Inchiesta giovani 1/8. Sono davvero bamboccioni? Ridiamo loro il futuro e lo sapremo

Fosse un dato positivo, saremmo i più bravi d’Europa. Purtroppo, però, non è così, tanto che la percentuale dei giovani italiani tra i 15 e i 29 anni che non frequentano la scuola, non hanno un lavoro, e non seguono percorsi di formazione - i cosiddetti «Neet» - ci condanna inesorabilmente all’ultimo posto nella Vecchia e Nuova Europa: 23,44% (pari a 2 milioni e 116 mila giovani) contro una media europea che si ferma al 12,9%.

Dietro la lavagna e senza appello, se è vero, come dicono i dati Istat del 2018, che la Croazia si ferma al 15,6%, la Romania al 17%, la Bulgaria al 18,1% e la Grecia al 19,5%.

A preoccupare non è soltanto il dato complessivo, ma anche la sua «scomposizione»: che il 15% dei «Neet» abbia tra i 15 e i 19 anni, ci può anche stare (turandosi il naso...), ma è difficile tollerare che il 38% sia tra i 20 e i 24 anni, e - ancor di più - che il 47% abbia tra i 25 e i 29 anni. Sebbene sia uscita dall’agenda politica ormai da qualche tempo, quella dei «Neet» è in realtà una vera e propria emergenza del Paese, anche se nessuno sembra darsene peso, più propenso a viverla con accondiscendente ineluttabilità piuttosto che a considerarne i devastanti effetti negativi, e non solo su chi ne è suo malgrado protagonista, ma sull’intera comunità, partendo dal nucleo fondamentale della nostra società, la famiglia. La questione, in ogni caso, chiama in causa anche un malinteso senso protettivo dei genitori nei confronti dei figli, i «bamboccioni», secondo la discussa battuta dell’allora ministro Padoa-Schioppa. Al di là di tutto, comunque, vivere da «Neet» - acronimo dell’inglese «Not in education, employment or training», comparso per la prima volta Oltremanica ormai vent’anni fa - significa vivere un forte disagio sociale e provare un reale sentimento di emarginazione di fronte all’impossibilità di partecipare e condividere un progetto di crescita collettivo.

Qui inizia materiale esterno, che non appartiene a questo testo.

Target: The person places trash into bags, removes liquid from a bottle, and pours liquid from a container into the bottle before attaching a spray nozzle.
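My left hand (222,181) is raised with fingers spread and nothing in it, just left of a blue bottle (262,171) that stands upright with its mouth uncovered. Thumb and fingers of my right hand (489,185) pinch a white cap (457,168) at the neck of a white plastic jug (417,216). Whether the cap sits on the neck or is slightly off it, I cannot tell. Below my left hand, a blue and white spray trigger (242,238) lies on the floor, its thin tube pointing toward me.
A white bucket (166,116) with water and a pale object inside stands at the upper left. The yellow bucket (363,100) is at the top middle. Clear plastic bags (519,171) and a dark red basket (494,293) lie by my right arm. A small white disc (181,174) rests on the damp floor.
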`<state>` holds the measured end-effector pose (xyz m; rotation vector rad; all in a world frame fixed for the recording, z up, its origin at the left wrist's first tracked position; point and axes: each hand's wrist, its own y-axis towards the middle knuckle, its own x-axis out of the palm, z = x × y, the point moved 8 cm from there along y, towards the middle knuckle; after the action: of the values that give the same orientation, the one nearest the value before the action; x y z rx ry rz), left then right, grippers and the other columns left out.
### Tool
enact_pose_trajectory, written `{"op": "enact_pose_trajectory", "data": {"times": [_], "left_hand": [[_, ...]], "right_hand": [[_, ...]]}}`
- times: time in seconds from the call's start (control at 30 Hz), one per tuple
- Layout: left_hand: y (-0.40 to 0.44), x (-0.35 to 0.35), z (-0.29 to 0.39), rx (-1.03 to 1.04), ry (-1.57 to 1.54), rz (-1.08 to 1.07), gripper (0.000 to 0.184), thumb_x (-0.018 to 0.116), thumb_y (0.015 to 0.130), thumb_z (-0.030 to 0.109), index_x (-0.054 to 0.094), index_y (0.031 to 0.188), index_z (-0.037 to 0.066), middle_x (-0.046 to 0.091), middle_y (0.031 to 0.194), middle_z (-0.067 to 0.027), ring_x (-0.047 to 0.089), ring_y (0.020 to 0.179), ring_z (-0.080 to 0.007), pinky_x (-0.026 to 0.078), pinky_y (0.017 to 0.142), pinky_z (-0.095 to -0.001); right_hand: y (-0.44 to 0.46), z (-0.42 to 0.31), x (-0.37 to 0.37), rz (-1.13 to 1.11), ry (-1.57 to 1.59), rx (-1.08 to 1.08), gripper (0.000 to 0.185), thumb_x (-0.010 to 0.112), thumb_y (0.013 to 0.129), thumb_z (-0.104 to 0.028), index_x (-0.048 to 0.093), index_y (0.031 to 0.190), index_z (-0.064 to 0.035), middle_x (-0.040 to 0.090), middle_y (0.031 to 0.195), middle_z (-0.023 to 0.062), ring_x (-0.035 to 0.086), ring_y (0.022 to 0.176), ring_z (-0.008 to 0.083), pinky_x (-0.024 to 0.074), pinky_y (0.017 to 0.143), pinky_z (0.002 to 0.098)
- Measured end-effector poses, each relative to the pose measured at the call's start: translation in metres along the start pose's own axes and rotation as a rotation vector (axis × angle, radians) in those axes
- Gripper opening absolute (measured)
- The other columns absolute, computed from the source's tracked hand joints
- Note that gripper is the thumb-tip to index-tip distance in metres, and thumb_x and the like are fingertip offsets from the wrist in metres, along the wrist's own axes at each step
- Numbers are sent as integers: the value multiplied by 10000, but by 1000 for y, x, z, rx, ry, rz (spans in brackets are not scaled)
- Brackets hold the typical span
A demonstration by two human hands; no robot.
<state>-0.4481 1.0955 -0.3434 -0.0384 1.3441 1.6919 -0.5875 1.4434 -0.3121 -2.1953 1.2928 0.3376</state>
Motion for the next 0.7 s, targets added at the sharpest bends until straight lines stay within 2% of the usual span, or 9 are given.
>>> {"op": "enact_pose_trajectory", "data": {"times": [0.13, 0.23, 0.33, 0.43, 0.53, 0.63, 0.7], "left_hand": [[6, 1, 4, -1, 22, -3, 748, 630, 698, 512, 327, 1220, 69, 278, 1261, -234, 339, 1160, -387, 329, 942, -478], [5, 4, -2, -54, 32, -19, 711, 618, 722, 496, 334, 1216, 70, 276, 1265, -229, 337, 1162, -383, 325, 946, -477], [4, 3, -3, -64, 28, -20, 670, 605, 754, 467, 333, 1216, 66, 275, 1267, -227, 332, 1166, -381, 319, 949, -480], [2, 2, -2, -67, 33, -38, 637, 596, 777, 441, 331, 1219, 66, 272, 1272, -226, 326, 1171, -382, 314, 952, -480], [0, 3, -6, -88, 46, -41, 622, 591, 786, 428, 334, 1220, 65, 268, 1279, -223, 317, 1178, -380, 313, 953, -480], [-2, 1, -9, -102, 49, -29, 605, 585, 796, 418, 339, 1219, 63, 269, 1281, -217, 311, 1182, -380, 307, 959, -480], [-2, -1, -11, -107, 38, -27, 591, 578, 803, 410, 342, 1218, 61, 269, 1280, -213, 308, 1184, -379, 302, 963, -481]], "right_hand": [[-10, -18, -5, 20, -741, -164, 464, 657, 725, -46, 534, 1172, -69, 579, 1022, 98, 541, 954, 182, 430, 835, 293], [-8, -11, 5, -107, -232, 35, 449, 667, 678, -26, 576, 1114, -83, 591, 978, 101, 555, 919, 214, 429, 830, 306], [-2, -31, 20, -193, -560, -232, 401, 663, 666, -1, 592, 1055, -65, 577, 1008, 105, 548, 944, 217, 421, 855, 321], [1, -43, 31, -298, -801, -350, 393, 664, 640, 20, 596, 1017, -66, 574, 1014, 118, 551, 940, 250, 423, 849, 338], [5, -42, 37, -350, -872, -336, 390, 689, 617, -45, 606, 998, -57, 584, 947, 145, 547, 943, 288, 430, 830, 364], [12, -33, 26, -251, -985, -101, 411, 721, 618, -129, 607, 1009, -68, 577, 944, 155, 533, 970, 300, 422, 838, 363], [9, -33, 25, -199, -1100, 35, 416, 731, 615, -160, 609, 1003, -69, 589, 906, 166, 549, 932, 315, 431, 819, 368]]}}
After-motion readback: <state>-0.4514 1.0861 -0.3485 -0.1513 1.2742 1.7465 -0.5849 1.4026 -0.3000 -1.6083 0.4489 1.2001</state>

Non solo i «Neet» si sentono privi (e privati) del proprio futuro, ma sentono anche di non avere alcuna opportunità di riuscire a crearselo. E sappiamo bene in cosa possano sfociare situazioni di disagio continuo e ripetuto vissute in giovane età: dipendenza (da alcol, droga, gioco d’azzardo...) ma anche delinquenza, con tutte le conseguenze del caso. Nel nostro Paese, la percentuale dei «Neet» ha continuato a crescere tra il 2007 e il 2014, passando dal 18,8% al 26,2% (il dato più alto registrato) per poi scendere lentamente al 23,44% del 2018. Se si è arrivati a questo punto, evidentemente, qualcosa non ha funzionato, o comunque ha funzionato molto poco. I fattori sono ovviamente diversi - familiari, culturali, economici e sociali - e puntare il dito contro questo o quello servirebbe a ben poco. Certo è che una delle «voci» di maggior peso non può non essere quella della scuola. L’Italia continua a rimanere tra le ultime nazioni europee per numero di laureati, tasso di abbandono scolastico e competenze. E un elemento - l’Istat - sottolinea come «particolarmente preoccupante», il 14,5% (nel 2018, contro il dato medio europeo fermo al 10,6%) legato ai giovani tra i 18 e i 24 anni che hanno lasciato la scuola dopo aver al massimo raggiunto la licenza media. Un dato in leggero aumento rispetto al 13,8% del 2016. Solo Malta, Romania e Spagna hanno fatto peggio di noi, ma questo non può essere motivo di consolazione.

Cosa fare per invertire la tendenza? La sfida è quella di ridare a questi giovani un ruolo attivo nelle complicate dinamiche legate allo sviluppo del Paese, ma la politica sembra interessata ad occuparsi d’altro, e quanto fatto negli anni passati (con il Fondo per le politiche giovanili da una parte e il programma ideato dalla Ue «Garanzia Giovani» dall’altro) non ha dato risultati particolarmente significativi. I fronti sui cui lavorare sono diversi, come spiegano gli esperti nelle pagine che seguono, ma non si può prescindere dalla necessità di «fare rete» (una, non mille) per concentrare sforzi e opportunità. «Essere giovani - cantava Bob Dylan - vuol dire tenere aperto l’oblò della speranza, anche quando il mare è cattivo e il cielo si è stancato di essere azzurro». Ma oggi alimentare le speranze dei «Neet» (e sarebbe già un risultato lodevole) non basta più: diamo loro le chiavi per aprire il proprio futuro. È un impegno morale a cui nessuno può più sottrarsi.